How To Scrape Reddit Comments

Quick tutorial on using PRAW to scrape all comments in a Reddit thread

Mar 19, 2023

In several my projects, I perform text analysis on Reddit comments. This is a brief guide on my data extraction process using PRAW. It is designed to help others who want to play around with the Reddit data or future me when I inevitably forget how to do all this. I ran everything in a Google Colab notebook, but feel free to use whatever you prefer.

What is PRAW

PRAW stands for ‘Python Reddit API Wrapper’. It is a Python module that provides a simple access to Reddit’s API. It lets us grab all sorts of interesting data from the platform, including comments.

Step 1: Setting Up PRAW

PRAW can be installed using pip.

!pip install praw

Once installed, we can load the library into the document for use.

import praw

Step 2: Creating a Reddit Instance

Every call begins with an initialisation of a Reddit instance, which we can do using the code below. If you have all your authentication information ready, skip to step 4.

reddit = praw.Reddit(
    client_id = [YOUR CLIENT ID],
    client_secret = [YOUR CLIENT SECRET],
    user_agent = [YOUR USER AGENT],
    username = [YOUR USERNAME],
    password = [YOUR PASSWORD],
)

Step 3: Getting Authenticated

A Reddit instance requires several pieces of information for authentication.
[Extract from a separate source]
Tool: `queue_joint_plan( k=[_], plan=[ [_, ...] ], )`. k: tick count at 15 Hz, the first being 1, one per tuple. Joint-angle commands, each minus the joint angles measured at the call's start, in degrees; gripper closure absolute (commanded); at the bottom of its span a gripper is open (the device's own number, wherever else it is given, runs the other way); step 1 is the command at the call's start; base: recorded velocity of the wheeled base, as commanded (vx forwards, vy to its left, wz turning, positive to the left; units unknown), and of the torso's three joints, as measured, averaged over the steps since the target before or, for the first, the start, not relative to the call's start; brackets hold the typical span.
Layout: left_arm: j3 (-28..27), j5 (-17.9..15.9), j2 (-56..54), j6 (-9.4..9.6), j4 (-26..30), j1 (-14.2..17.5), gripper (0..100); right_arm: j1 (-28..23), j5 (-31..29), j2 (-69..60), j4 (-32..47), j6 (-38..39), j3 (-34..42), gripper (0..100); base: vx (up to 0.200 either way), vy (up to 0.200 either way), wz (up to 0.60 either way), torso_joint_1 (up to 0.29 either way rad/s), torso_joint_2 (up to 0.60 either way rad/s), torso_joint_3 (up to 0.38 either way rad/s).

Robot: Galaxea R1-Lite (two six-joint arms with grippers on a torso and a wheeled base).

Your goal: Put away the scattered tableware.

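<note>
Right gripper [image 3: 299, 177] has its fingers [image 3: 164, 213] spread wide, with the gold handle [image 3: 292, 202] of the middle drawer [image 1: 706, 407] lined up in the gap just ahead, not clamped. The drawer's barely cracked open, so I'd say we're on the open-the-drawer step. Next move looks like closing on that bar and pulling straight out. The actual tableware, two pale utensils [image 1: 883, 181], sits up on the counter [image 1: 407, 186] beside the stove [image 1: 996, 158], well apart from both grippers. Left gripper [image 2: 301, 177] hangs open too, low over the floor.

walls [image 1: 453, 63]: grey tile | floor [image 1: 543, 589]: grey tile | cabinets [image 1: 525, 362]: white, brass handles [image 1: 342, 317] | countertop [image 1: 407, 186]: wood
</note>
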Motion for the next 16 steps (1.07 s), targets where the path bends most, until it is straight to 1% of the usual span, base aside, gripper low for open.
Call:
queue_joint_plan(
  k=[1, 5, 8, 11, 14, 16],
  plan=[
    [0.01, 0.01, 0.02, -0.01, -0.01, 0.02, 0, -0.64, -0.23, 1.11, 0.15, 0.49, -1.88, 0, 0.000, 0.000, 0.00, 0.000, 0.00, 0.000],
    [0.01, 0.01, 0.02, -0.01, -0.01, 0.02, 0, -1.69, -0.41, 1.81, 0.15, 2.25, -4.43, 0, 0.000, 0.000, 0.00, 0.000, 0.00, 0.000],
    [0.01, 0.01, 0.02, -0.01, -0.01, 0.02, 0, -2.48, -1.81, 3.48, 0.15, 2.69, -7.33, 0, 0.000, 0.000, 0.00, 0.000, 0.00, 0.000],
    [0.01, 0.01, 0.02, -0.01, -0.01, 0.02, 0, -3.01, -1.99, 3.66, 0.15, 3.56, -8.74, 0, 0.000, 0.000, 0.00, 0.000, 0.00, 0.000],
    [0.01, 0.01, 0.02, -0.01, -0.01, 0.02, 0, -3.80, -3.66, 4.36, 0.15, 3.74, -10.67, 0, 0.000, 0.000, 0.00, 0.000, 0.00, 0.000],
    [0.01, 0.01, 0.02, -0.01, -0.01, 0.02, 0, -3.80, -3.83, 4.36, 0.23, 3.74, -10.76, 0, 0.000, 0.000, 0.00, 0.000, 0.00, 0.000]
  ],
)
Some of them are pretty straightforward. username and password are your login credentials for your Reddit account. user_agent is just an identifier and can be absolutely anything (as long as it is in string format).

For client_id and client_secret, you will have to create a reddit app by navigating to this page and pressing the button labeled create an app or create another app.

This will open a form where you need to fill in a name, description and redirect uri. The name and description are for your own use and can be anything. I recommend something descriptive. However, you should enter http://localhost:8080 for the redirect uri.

After pressing create app, a new application will appear. client_id is the string listed just under personal use script and client_secret is the string adjacent to secret. The credentials in this picture have been edited, so don’t even try.

Step 4: Creating a Submission Object

Now that we are authenticated and have a Reddit instance, we can start accessing the data, which is stored in objects. Comments can be navigated through the submission object.

We can create a submission object by using the either entire URL or the submissions ID that comes after comments/ in the URL.

submission = reddit.submission('https://www.reddit.com/r/Gunners/comments/11h3vxt/saka_and_emile_smith_rowe/')

submission = reddit.submission('11h3vxt')

Step 5: Accessing Comments

With a submission object we can then interact with its CommentForest through the submission’s Submission.comments attribute. A CommentForest is a list of top-level comments each of which contains a CommentForest of replies.

The code below flattens all comments and prints out each one.

submission.comments.replace_more(limit=None)
for comment in submission.comments.list():
    print(comment.body)

Step 6: A Function For Everything

The code below creates a function that ties everything together. The function takes in a URL, creates a submission object from it, loops through the comments, and puts everything into a pandas data frame.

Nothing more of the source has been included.